# Feeding Isopods



## musihuto (Nov 24, 2006)

I was just wondering...  do isopods actually need any food,
or do they just eat plant matter found in the substrate?  (like coco fibre, peat, soil, etc)

                       thanks! 
                                - munis


----------



## Bigboy (Nov 24, 2006)

They eat left over bits of food, and plant matter.  Wouldn't hurt to give them a few oak or maple leaves to chow down on every now and then.


----------



## Scourge (Nov 24, 2006)

I usually put a bit of flaked fish food in there with 'em, they seem to eat it.


----------



## the_frog_kid (Nov 24, 2006)

as i have said fish food is not good or inverts because of the phosphorus
i feen mine coco fiber ,mites, dead roaches , spilled roach diet and other decaying matter




thanx froggy


----------



## Timmy (Nov 24, 2006)

Isopods are the 'rolley pollies', right? If so, what use do you have for those?


----------



## the_frog_kid (Nov 24, 2006)

they keep tanks clean 
eat extra food and eat mites if you have the right specie 
and yes they are rolly polies 




thanx froggy


----------



## Kimo (Nov 24, 2006)

What are those right species?
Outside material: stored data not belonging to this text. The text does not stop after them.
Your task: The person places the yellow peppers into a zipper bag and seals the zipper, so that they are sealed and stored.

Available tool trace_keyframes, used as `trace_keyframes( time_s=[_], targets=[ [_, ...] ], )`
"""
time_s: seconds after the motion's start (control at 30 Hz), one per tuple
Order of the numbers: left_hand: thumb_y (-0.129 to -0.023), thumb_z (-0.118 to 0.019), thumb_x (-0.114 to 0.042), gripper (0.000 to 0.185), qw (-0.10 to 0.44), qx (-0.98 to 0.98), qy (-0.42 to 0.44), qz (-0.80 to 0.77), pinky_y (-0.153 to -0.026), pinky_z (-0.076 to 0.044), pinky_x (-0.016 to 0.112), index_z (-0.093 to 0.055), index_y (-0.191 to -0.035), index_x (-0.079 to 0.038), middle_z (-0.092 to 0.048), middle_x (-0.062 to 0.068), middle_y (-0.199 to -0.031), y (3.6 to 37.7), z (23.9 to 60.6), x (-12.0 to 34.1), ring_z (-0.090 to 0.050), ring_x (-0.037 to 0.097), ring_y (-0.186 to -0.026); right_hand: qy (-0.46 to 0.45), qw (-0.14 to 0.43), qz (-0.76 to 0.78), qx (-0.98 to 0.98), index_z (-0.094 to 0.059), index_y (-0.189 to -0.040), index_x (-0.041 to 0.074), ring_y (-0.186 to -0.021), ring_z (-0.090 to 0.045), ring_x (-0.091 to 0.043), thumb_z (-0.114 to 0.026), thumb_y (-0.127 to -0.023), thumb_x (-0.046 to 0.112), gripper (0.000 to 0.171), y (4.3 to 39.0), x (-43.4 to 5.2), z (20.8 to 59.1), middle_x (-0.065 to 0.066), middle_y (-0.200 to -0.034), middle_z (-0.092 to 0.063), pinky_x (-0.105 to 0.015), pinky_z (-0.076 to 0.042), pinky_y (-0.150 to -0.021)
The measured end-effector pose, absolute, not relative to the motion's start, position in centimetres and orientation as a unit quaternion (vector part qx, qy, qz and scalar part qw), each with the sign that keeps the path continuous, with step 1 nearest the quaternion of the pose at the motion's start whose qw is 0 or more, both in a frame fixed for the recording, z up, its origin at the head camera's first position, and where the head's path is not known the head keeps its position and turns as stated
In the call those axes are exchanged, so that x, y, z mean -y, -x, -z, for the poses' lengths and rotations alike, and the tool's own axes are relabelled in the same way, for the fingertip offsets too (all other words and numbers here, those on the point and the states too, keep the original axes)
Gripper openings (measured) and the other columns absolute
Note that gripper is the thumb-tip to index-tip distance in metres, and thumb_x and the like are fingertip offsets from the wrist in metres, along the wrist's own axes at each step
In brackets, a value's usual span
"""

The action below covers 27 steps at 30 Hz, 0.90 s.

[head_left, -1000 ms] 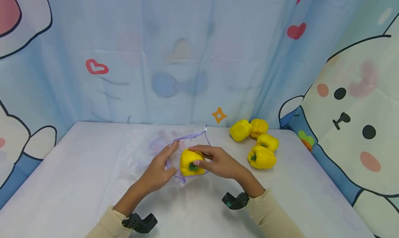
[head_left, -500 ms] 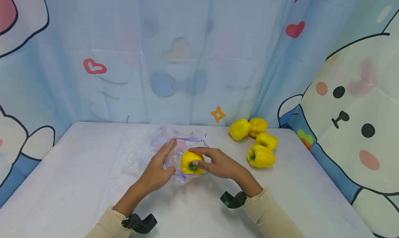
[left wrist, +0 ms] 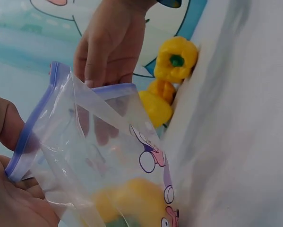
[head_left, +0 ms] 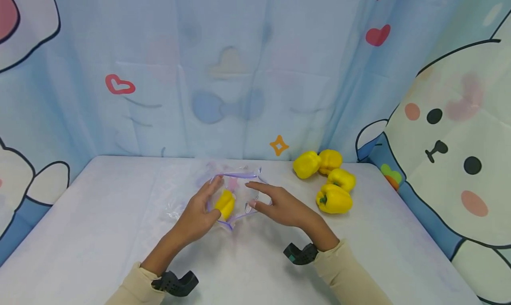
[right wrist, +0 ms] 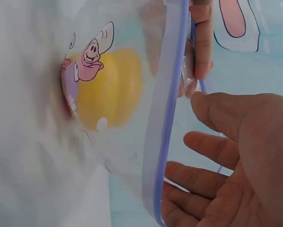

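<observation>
While the left hand [head_left: 198, 214] pinches the purple rim of the clear zip bag [head_left: 223, 194], the right hand [head_left: 279, 205] hovers open-fingered at the bag's mouth, holding nothing. A yellow pepper [head_left: 225, 204] lies inside the bag; four peppers [head_left: 327, 181] sit right of it on the counter [head_left: 100, 216].

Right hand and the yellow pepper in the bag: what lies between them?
In the right wrist view, the clear zip bag's purple-edged mouth lies between the open right hand and the yellow pepper inside.
</observation>
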<state>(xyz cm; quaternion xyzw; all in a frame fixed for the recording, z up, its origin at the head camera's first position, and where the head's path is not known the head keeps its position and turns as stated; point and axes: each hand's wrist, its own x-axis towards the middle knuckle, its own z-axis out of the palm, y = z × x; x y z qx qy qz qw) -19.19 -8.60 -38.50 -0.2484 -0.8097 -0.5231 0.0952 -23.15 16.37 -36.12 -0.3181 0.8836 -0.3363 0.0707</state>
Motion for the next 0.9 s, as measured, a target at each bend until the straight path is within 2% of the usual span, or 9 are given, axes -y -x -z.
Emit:
trace_keyframes(
  time_s=[0.07,0.13,0.2,0.3,0.33,0.4,0.5,0.63,0.9],
  targets=[
    [-0.080,-0.053,0.010,0.075,0.099,0.804,0.250,0.530,-0.113,-0.021,0.044,-0.024,-0.150,0.006,-0.032,0.013,-0.154,19.2,38.4,8.7,-0.023,0.029,-0.144,0.329,0.062,0.343,-0.878,-0.046,-0.146,0.017,-0.071,-0.054,-0.021,-0.057,-0.097,0.035,0.053,23.1,-16.4,36.0,-0.002,-0.148,-0.045,-0.033,-0.053,-0.067],
    [-0.080,-0.052,0.012,0.075,0.102,0.800,0.250,0.535,-0.113,-0.021,0.043,-0.025,-0.150,0.007,-0.032,0.014,-0.154,19.2,38.2,8.8,-0.023,0.029,-0.144,0.336,0.054,0.345,-0.875,-0.048,-0.145,0.018,-0.066,-0.048,-0.018,-0.057,-0.097,0.035,0.052,23.0,-16.4,35.8,-0.001,-0.146,-0.047,-0.030,-0.049,-0.059],
    [-0.080,-0.052,0.012,0.075,0.108,0.800,0.247,0.536,-0.113,-0.020,0.043,-0.025,-0.149,0.008,-0.033,0.014,-0.154,19.2,38.0,9.0,-0.023,0.029,-0.144,0.340,0.046,0.350,-0.872,-0.049,-0.144,0.017,-0.086,-0.056,-0.015,-0.057,-0.098,0.034,0.050,22.9,-16.4,35.6,0.001,-0.145,-0.048,-0.030,-0.053,-0.073],
    [-0.081,-0.052,0.011,0.073,0.119,0.805,0.239,0.530,-0.112,-0.021,0.045,-0.026,-0.149,0.007,-0.033,0.014,-0.154,19.2,37.8,9.2,-0.021,0.031,-0.144,0.344,0.031,0.376,-0.860,-0.053,-0.141,0.014,-0.118,-0.054,-0.016,-0.057,-0.098,0.029,0.045,23.0,-16.6,35.4,0.000,-0.141,-0.052,-0.036,-0.049,-0.095],
    [-0.081,-0.052,0.011,0.073,0.123,0.806,0.237,0.528,-0.111,-0.022,0.046,-0.026,-0.149,0.007,-0.032,0.014,-0.154,19.2,37.8,9.2,-0.021,0.032,-0.144,0.345,0.026,0.390,-0.854,-0.055,-0.139,0.012,-0.122,-0.054,-0.019,-0.056,-0.099,0.026,0.042,23.1,-16.8,35.3,0.000,-0.139,-0.054,-0.037,-0.047,-0.098],
    [-0.082,-0.052,0.009,0.072,0.128,0.809,0.234,0.524,-0.111,-0.023,0.048,-0.026,-0.149,0.008,-0.032,0.014,-0.154,19.2,37.6,9.5,-0.020,0.033,-0.144,0.343,0.012,0.416,-0.842,-0.059,-0.134,0.010,-0.122,-0.055,-0.020,-0.055,-0.099,0.021,0.037,23.2,-17.0,35.1,-0.001,-0.134,-0.059,-0.036,-0.047,-0.098],
    [-0.083,-0.051,0.008,0.072,0.126,0.809,0.229,0.527,-0.109,-0.025,0.049,-0.025,-0.150,0.006,-0.030,0.013,-0.155,19.2,37.4,9.8,-0.019,0.033,-0.144,0.340,-0.018,0.452,-0.824,-0.064,-0.127,0.008,-0.114,-0.060,-0.018,-0.054,-0.100,0.016,0.030,23.3,-17.4,34.9,-0.001,-0.125,-0.065,-0.031,-0.050,-0.092],
    [-0.085,-0.051,0.008,0.071,0.123,0.807,0.230,0.529,-0.108,-0.027,0.050,-0.024,-0.150,0.006,-0.030,0.014,-0.155,19.1,37.0,10.1,-0.019,0.033,-0.145,0.331,-0.066,0.485,-0.807,-0.069,-0.119,0.007,-0.107,-0.063,-0.014,-0.055,-0.099,0.013,0.025,23.5,-18.0,34.7,-0.001,-0.114,-0.070,-0.031,-0.052,-0.089],
    [-0.084,-0.050,0.010,0.072,0.122,0.803,0.234,0.534,-0.109,-0.024,0.049,-0.024,-0.151,0.005,-0.027,0.012,-0.157,18.9,36.4,10.5,-0.017,0.032,-0.145,0.297,-0.094,0.525,-0.792,-0.067,-0.115,-0.002,-0.104,-0.065,-0.023,-0.054,-0.099,0.009,0.024,24.6,-19.2,35.1,-0.011,-0.110,-0.070,-0.029,-0.051,-0.090]
  ],
)
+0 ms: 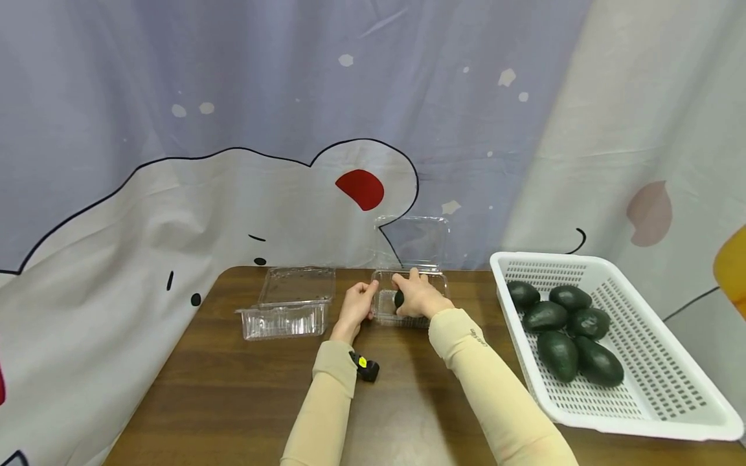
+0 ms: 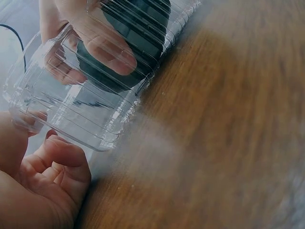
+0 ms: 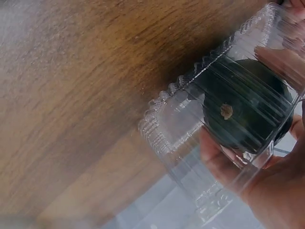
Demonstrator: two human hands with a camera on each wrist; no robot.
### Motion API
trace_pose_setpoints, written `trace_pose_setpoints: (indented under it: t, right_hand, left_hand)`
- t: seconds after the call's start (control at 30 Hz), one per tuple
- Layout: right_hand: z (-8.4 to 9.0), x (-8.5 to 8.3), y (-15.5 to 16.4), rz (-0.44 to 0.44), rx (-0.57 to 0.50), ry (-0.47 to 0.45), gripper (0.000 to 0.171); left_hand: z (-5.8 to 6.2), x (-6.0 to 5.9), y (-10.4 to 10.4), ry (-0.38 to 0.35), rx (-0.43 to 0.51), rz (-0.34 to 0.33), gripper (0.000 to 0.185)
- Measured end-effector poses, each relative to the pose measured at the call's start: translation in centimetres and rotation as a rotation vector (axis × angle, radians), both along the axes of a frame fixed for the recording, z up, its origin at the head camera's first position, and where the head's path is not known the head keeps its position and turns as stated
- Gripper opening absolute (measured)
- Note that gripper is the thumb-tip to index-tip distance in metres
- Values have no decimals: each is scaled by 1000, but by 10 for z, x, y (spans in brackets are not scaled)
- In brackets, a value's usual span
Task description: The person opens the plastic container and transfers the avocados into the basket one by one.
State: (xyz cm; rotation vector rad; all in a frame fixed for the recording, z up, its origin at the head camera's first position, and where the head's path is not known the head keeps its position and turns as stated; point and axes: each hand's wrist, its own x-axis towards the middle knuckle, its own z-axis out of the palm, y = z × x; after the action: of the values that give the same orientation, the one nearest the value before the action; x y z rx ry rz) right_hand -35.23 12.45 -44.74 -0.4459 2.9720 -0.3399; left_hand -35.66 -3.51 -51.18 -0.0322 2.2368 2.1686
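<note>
A clear plastic clamshell box (image 1: 384, 318) stands near the table's far edge, its lid (image 1: 412, 241) raised upright at the back. My left hand (image 1: 354, 307) pinches the box's left end between thumb and curled fingers, as the left wrist view shows. Inside the box, my right hand (image 1: 418, 296) grips a dark green avocado (image 3: 248, 107) from above, thumb and fingers on either side of it. Through the ribbed wall the right wrist view shows the avocado's brown stem scar. Whether the avocado touches the box's bottom, I cannot tell.
A second clear clamshell box (image 1: 284, 321) with its lid raised stands to the left. On the right, a white slotted basket (image 1: 670, 362) holds several avocados (image 1: 557, 356). A printed curtain (image 1: 280, 213) hangs right behind the wooden table (image 1: 245, 395).
</note>
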Motion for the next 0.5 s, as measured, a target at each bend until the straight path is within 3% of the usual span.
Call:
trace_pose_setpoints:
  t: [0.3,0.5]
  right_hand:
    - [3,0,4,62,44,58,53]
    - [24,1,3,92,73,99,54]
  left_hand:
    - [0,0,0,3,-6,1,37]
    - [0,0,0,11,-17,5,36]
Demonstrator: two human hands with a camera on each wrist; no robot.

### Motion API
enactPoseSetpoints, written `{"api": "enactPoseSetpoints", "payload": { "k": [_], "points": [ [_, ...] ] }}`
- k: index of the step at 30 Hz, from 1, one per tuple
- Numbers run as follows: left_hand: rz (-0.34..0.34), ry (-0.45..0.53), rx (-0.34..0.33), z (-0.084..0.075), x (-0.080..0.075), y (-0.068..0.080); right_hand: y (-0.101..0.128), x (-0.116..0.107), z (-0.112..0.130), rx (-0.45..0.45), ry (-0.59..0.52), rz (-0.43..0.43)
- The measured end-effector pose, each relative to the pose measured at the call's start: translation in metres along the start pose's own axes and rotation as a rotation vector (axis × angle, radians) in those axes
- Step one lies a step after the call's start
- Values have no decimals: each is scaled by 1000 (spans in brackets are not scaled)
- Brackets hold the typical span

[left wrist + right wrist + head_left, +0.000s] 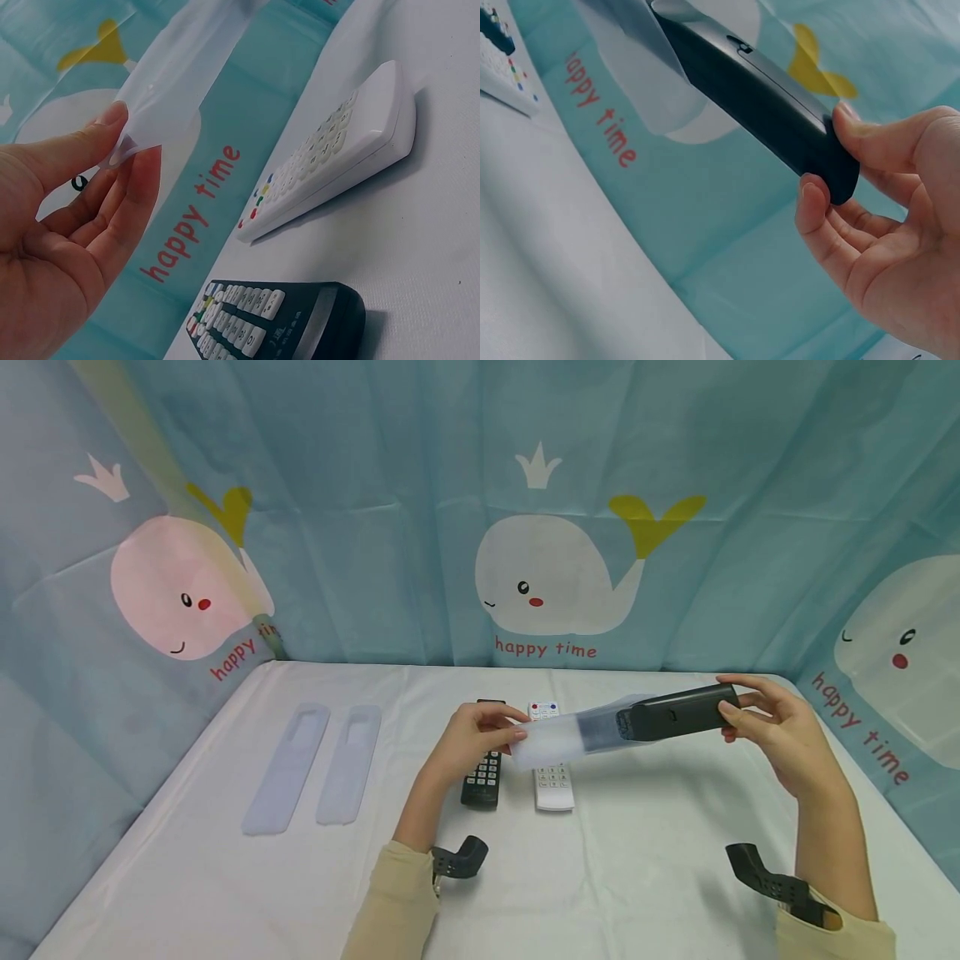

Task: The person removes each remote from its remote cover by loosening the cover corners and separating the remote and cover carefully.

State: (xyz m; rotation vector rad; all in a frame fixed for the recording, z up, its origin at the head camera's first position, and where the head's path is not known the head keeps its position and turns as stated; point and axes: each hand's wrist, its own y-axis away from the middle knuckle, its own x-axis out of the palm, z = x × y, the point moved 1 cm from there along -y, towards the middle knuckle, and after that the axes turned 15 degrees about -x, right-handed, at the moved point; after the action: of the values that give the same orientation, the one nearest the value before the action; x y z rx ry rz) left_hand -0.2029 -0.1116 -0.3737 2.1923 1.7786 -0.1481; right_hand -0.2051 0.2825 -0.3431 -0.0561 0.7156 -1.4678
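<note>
While the right hand (780, 727) holds the dark remote (678, 712) by its end above the table (645, 877) near its far right corner, the head view shows the left hand (468, 743) pinching the far end of the clear sleeve (570, 737) that half covers it; a jerk here could, I think, snap the sleeve off and drop it on the black remote (483, 772) and white remote (553, 777) lying below. From the left wrist, thumb and fingers (112, 127) clamp only the sleeve's thin edge (161, 90), a grip likely to slip. From the right wrist, fingertips (814, 202) and thumb nip just the dark remote's tip (765, 101), so it could twist free. Two spare sleeves (315, 764) lie toward the table's left edge.
</note>
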Motion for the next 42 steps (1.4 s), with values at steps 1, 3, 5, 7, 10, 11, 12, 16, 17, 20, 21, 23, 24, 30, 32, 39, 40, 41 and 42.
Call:
{"api": "enactPoseSetpoints", "payload": {
  "k": [1, 3, 5, 7, 10, 11, 12, 16, 17, 20, 21, 23, 24, 30, 32, 39, 40, 41, 42],
  "points": [
    [-3, 2, -3, 0, 0, 0, 0, 0, 0, -1, 1, 0],
    [-5, 10, -7, 0, -1, 1, 0, -1, -1, -2, -3, -3],
    [-4, 16, -10, -1, -2, 1, 0, -2, -1, -3, -19, -7],
    [1, 20, -9, -1, -2, 1, 1, -2, -1, -3, -44, -11],
    [0, 18, -6, -1, -3, 1, 1, -3, -1, -6, -67, -17],
    [-1, 17, -4, -1, -3, 2, 1, -3, -1, -7, -74, -19],
    [-2, 16, -3, -1, -3, 2, 1, -4, -2, -7, -73, -19],
    [-10, 10, -4, 0, -4, 2, 1, -4, -1, 2, -43, -12],
    [-14, 9, -7, 0, -4, 3, 1, -4, -1, 4, -31, -10],
    [-24, 14, -22, 0, -6, 3, 2, -4, -1, 15, -1, -12],
    [-28, 16, -26, 0, -6, 3, 2, -5, -1, 17, -1, -15],
    [-35, 22, -34, 0, -7, 3, 3, -5, -1, 17, -10, -21],
    [-37, 24, -35, 0, -7, 3, 3, -5, -1, 18, -16, -24],
    [-48, 24, -41, 0, -7, 3, 3, -6, -1, 12, -42, -27],
    [-50, 22, -43, 0, -7, 4, 3, -6, -1, 9, -38, -27],
    [-26, 34, -18, 0, -9, 4, 3, -6, -3, -9, -81, -39],
    [-27, 34, -17, 0, -10, 4, 3, -6, -3, -8, -70, -37],
    [-31, 33, -16, 1, -10, 4, 3, -6, -3, -4, -62, -36],
    [-35, 33, -17, 1, -11, 4, 3, -6, -4, -1, -49, -36]
  ]
}}
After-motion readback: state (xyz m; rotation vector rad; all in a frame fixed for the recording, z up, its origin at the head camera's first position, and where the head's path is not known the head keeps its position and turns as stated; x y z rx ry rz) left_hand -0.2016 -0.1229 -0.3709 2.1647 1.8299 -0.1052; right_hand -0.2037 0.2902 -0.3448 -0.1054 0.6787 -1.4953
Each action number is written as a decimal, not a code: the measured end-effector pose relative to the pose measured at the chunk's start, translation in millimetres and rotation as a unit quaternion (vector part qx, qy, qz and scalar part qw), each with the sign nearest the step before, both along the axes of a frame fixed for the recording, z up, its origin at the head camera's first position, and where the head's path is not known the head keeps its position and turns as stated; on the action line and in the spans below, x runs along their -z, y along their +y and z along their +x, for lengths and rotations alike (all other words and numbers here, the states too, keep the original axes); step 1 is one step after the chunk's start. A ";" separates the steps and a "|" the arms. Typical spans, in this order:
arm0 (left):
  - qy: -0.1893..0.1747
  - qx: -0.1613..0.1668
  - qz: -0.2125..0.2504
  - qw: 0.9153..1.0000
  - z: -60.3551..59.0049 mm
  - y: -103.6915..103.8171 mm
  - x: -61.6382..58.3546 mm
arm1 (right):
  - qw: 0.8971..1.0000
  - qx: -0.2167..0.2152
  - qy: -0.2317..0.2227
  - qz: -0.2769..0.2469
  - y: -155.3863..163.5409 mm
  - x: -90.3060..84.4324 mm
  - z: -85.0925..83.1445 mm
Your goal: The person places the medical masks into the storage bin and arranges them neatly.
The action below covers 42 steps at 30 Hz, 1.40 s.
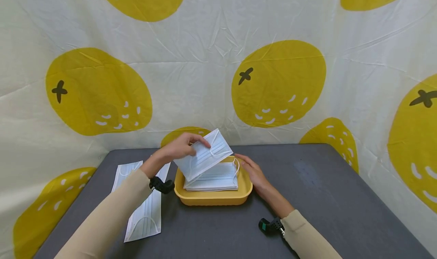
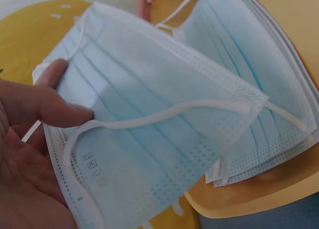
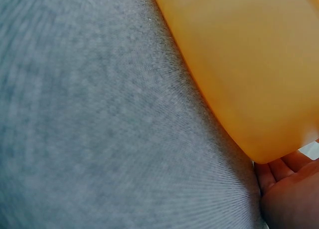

Could I somehow collect them from outside somehow, because I can not find them in my country.Thanks!


----------



## bugmankeith (Nov 24, 2006)

I've seen them munch on cat or dog kibble,romaine lettuce,apples,carrots,white bread, and then you have the natural stuff from outside like leaves and such.


----------



## musihuto (Nov 24, 2006)

well...  ok, see my main question is, if their purpose is to "clean up" how do i know if there's enough stuff for them to clean up?  or if i feed them, will they be satisfied with the food i'm giving them and neglect their clean-up duties?

           thanks! 
                   - munis


----------



## the_frog_kid (Nov 24, 2006)

they will eat the roach left overs and if your roaches have food the isopodes have food 
ie always have food lol




thanx froggy


----------



## P.jasonius (Nov 25, 2006)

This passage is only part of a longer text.